Global commodity price slump chokes Zimplats

PLATINUM group metals (PGMs) producer Zimplats has been affected by the global softening of metal prices, which saw the firm incur a 32 percent revenue drop in the six months ended December 31, 2023.

Due to the negative developments in the global economy, prices for most mineral commodities including platinum, nickel and lithium have been declining, negatively affecting export receipts in the economy.

The mining industry is one of Zimbabwe’s economic mainstays with the sector presently contributing about 70 percent of the country’s foreign currency earnings.

Zimplats chief executive officer, Mr Alex Mhembere, noted in the condensed consolidated interim financial statement for the half year ended 31 December 2023 that profit before income tax in the period under review at US$14,2 million was 94 percent lower than US$221,5 million recorded in the same period last year.

“Revenue at US$372.8 million was 32 percent lower than prior year comparative period as average US$ metal prices softened during the period.

“Gross revenue per 6E ounce sold for the period declined by 38 percent to US$1 164 from US$1 870. Sales volumes of 6E ounces were 10 percent higher at 320 196 ounces compared to 291 751 in the prior period,”

Cost of sales at US$342 million was eight percent higher than the same period last year’s US$315,6 million.

Consequently, the firm noted that gross profit margin was eight percent, a 34 percent reduction from 42 percent achieved in the same period last year mainly due to the impact of higher than budget operating cost per 6E ounce in the current period.

Cash operating cost per 6E ounce produced at US$829, increased by one percent from the US$822 reported in the same period last year mainly driven by local inflation and increase in labour headcount due to introduction of Third concentrator plant and pillar reclamation.

Resultantly, profit before income tax for the period at US$14,2 million was 94 percent lower than US$221,5 million recorded in the same period last year.

Income tax for the half year at US$23 million (2022: US$61,9 million) was below prior year comparative period mainly due to lower profit before tax.

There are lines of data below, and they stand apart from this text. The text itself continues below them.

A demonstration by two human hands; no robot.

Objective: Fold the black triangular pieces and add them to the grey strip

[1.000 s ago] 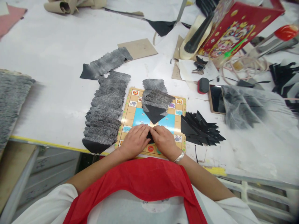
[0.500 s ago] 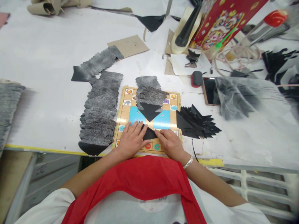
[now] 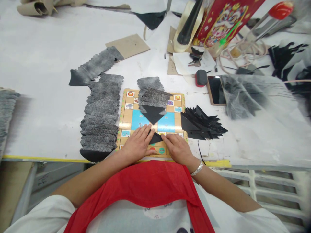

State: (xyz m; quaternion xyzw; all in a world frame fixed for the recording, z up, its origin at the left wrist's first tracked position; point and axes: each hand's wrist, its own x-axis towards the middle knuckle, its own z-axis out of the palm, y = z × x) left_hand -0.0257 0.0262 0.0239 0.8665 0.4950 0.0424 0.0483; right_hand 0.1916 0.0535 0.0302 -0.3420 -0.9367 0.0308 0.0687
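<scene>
A small black sheet piece (image 3: 155, 138), leather-like, lies on a printed animal game board (image 3: 126, 125) in front of me. My left hand (image 3: 136, 141) rests flat over the piece's left part, fingers stretched out, hiding some of it. Curled fingers of my right hand (image 3: 178, 147) pinch the piece's right end, where its edge looks folded over. Just beyond my fingers, overlapping grey-speckled pieces with a black pointed one (image 3: 153, 113) on top cover the board's upper middle. A fanned pile of black pointed pieces (image 3: 201, 124) sits beside the board on the right.
Left of the board runs a long overlapped row of grey pieces (image 3: 99, 116). Behind it are another grey strip (image 3: 97, 64) and cardboard (image 3: 128, 46). Toward the right lie a phone (image 3: 215, 90), a plastic bag (image 3: 243, 97), a small black-and-red case (image 3: 201, 78) and keys (image 3: 195, 61).
The camera view has shifted slightly, so the table things appear a little further left. Both hands stay on the black piece, with hardly any movement.
</scene>
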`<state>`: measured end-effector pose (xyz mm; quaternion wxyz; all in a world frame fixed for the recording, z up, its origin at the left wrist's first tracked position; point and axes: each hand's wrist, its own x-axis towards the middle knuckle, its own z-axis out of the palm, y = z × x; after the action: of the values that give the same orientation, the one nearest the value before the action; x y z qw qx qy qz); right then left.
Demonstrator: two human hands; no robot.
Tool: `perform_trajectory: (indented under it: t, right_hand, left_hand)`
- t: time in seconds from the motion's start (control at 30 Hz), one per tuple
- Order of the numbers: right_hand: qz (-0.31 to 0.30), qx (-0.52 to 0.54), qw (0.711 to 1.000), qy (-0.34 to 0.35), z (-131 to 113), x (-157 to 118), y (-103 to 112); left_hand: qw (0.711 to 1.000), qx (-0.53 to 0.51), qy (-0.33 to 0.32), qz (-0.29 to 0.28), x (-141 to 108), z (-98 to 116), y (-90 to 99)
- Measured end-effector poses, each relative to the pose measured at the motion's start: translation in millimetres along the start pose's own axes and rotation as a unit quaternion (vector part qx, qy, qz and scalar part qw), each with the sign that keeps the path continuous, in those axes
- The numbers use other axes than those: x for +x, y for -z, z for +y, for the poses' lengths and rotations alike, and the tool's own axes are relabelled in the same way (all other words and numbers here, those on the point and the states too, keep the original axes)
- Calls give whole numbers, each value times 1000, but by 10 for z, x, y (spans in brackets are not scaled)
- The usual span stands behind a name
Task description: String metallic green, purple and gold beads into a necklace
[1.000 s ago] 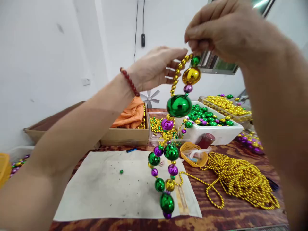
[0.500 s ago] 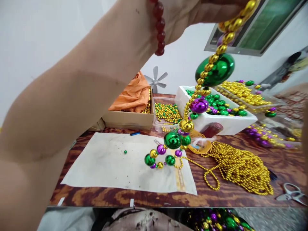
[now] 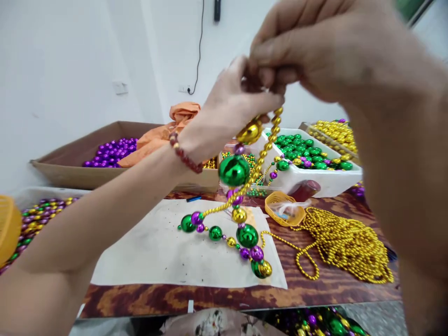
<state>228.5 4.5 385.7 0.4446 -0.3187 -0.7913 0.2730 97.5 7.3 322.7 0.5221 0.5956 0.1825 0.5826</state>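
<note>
My left hand, a red bead bracelet at its wrist, is raised over the table with closed fingers. It holds a bead necklace of green, purple and gold balls and a run of small gold beads. The necklace hangs below the hand, and its lower loop dangles over the white cloth. My right hand meets the left at the fingertips, thumb and fingers pinched together at the top of the strand. What exactly sits between the right fingertips is hidden.
A heap of gold bead string lies right of the cloth, beside a yellow basket. Behind stand a white foam box of green beads and a cardboard box with purple beads and orange cloth. Another bead bin is at left.
My right hand has come into view and joined the left. The left hand and necklace appear lower and further left, and the view has turned left, bringing the purple beads into sight.
</note>
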Motion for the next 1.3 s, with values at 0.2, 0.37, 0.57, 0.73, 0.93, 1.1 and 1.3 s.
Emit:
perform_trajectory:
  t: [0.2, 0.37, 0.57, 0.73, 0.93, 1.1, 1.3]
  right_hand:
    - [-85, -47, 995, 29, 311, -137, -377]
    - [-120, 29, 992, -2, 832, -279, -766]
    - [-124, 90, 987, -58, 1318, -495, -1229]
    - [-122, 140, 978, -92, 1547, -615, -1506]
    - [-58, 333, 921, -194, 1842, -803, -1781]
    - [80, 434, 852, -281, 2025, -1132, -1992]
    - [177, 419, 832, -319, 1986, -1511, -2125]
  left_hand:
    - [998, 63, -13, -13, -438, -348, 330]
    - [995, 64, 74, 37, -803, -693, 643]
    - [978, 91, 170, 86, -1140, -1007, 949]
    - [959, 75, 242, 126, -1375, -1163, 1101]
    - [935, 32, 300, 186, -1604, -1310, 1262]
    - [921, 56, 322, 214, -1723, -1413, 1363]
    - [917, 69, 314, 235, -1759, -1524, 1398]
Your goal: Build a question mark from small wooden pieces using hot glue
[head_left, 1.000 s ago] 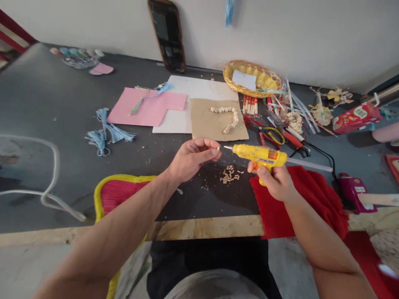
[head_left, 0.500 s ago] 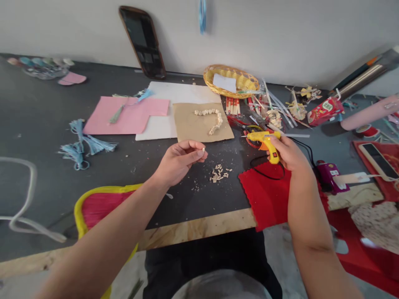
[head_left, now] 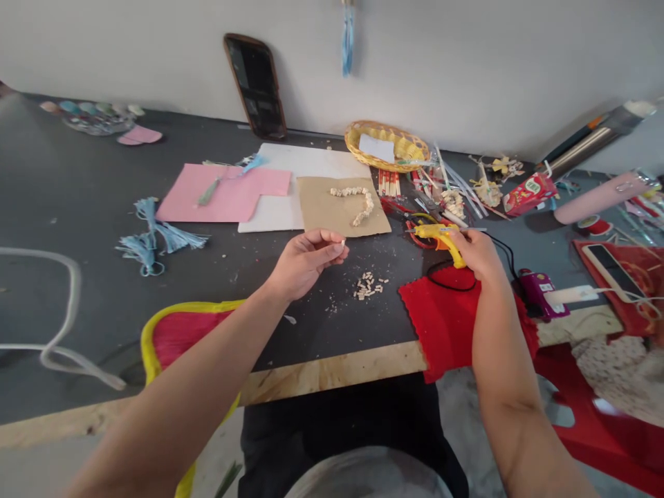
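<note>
Between the thumb and fingers of my left hand is a small pale piece. My right hand is wrapped round a yellow glue gun, whose nozzle points left. A curved chain of small pale pieces lies on brown paper behind my left hand. Loose short pale pieces are scattered on the dark table between my hands. Below the glue gun lies a red cloth.
A wicker basket stands by the wall, and a phone leans there. Pink sheet and blue tassels lie left. At right are a red drink box, a pink bottle and a purple power block.
The view has shifted a little, so most things sit slightly differently in the frame. The glue gun has tipped a little in my right hand. Both hands keep their holds.
</note>
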`<action>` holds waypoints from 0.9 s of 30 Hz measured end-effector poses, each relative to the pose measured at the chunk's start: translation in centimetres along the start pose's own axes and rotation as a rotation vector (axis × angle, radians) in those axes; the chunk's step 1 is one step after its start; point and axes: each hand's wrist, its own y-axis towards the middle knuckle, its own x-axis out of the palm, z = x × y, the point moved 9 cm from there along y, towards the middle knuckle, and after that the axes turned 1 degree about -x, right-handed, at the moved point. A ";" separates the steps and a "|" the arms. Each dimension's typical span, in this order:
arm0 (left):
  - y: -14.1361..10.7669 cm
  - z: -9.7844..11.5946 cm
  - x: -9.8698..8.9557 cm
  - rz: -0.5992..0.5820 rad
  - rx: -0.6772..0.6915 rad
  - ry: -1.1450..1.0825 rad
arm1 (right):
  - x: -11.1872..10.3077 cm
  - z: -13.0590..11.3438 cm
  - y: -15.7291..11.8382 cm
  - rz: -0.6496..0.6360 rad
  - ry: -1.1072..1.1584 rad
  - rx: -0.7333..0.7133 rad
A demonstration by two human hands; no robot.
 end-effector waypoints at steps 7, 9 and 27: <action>0.0 0.0 0.0 0.002 -0.010 0.011 | -1.1 0.8 -0.2 0.047 0.329 0.088; 0.0 0.0 -0.1 0.007 -0.011 0.009 | -1.1 0.6 -0.4 0.047 0.319 0.078; 0.1 0.1 -0.3 0.004 -0.003 0.016 | -3.1 -5.6 -3.1 0.126 -0.205 -0.226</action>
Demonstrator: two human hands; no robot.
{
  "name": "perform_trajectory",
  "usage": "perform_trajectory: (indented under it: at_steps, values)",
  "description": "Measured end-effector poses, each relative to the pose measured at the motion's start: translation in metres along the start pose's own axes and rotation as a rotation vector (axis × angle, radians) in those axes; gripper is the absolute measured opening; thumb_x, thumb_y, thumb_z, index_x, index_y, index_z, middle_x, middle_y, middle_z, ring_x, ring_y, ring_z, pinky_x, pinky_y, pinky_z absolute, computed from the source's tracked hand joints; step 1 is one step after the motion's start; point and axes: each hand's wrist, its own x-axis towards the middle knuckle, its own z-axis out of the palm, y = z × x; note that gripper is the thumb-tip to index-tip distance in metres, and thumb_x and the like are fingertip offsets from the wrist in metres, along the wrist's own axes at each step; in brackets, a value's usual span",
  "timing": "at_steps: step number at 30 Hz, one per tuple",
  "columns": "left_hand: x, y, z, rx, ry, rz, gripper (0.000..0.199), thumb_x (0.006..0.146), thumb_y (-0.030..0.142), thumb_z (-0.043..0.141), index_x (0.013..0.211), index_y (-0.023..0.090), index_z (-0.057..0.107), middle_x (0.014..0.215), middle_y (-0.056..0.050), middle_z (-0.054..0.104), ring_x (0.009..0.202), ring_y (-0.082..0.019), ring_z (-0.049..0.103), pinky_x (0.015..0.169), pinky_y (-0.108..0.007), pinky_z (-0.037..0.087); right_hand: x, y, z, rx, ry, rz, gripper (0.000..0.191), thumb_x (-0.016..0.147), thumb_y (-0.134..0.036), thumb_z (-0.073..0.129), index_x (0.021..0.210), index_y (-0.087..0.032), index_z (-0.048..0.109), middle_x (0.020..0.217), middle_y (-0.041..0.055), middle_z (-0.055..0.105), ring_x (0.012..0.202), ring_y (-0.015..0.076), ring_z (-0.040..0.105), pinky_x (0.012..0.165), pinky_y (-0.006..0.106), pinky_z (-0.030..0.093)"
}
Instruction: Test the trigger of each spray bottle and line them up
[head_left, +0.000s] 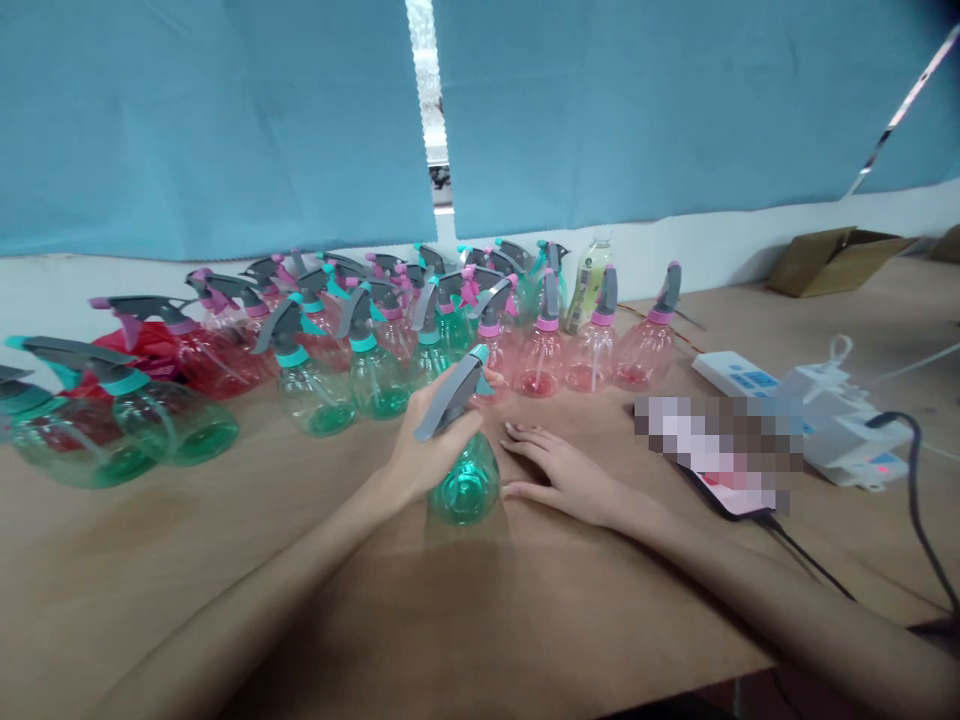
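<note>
A green spray bottle (466, 486) with a grey and turquoise trigger head stands on the wooden table in front of me. My left hand (433, 440) is wrapped round its neck, just under the head. Close to the bottle's right side, my right hand (559, 470) lies flat on the table with its fingers stretched out, holding nothing. Behind my hands stand more spray bottles, among them a green one (381, 385) and a pink one (540, 362). Part of the held bottle's neck is hidden by my left fingers.
Several pink and green spray bottles crowd the table's back and left. A labelled drink bottle (587, 285) stands among them. On the right are a phone (739, 490) with a cable, a white power strip (731, 372) with plugs and an open cardboard box (829, 262).
</note>
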Motion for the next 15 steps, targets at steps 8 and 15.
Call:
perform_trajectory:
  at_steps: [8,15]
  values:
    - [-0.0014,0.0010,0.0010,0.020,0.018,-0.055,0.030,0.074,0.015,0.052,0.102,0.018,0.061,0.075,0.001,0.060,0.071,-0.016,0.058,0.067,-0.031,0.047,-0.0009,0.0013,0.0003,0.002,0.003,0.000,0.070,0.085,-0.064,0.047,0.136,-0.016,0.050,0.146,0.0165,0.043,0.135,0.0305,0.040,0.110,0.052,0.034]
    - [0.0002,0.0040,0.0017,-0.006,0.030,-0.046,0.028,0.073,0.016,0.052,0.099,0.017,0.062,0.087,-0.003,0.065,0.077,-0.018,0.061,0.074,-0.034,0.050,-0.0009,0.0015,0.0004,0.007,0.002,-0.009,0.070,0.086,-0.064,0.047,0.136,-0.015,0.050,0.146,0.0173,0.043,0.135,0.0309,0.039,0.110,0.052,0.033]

However, this was largely offset by the increase in deferred tax expense following the change in the corporate income tax rate from 24,72 percent to 25,75 percent which resulted in loss after tax for the period of US$8.8 million compared to a profit after tax of US$159,6 million achieved in the same period last year.

The Group generated net cash inflows from operating activities amounting to US$70,1 million (2022: US$163,7 million) and paid dividends of US$100 million (2022: US$120 million).

However, Mr Mhembere said with the operating environment characterised by softening metal prices affecting the financial performance in the period under review, the mining entity has come up with survival strategies.

“In response, the company has instituted a number of survival strategies with stringent measures to contain costs and preserve cash.

“We remain focused, committed and determined to ensuring the overall success of the business. In addition, the Group’s focus on safety remains unwavering and we continue to invest in resources and technologies to ensure achievement of our zero-harm goal.”

Detailing the operations in the period under review, ore mined increased by five percent to 4,0 million tonnes from 3,8 million tonnes for the same period last year.

This was mainly due to pillar reclamation at Rukodzi Mine in addition to Mupani Mine production output which has increased from 1,1 Mtpa to 1,4 Mtpa.

Tonnes milled, at 3,9 million tonnes, increased by 6,4 percent compared to same period last year mainly due to Third Concentrator Plant mill volume optimisation.

The smelter expansion project targets a capacity of 380 000 tonnes of concentrates (about 538 000 6E ounces).

The firm notes that the sulphur dioxide (SO2 ) abatement project has progressed well with significant offsite equipment manufacture being complete.

“As at 31 December 2023, a total of US$295,9 million (inclusive of US$75,9 million in prepayments) had been spent on both projects against an approved budget of US$521 million.”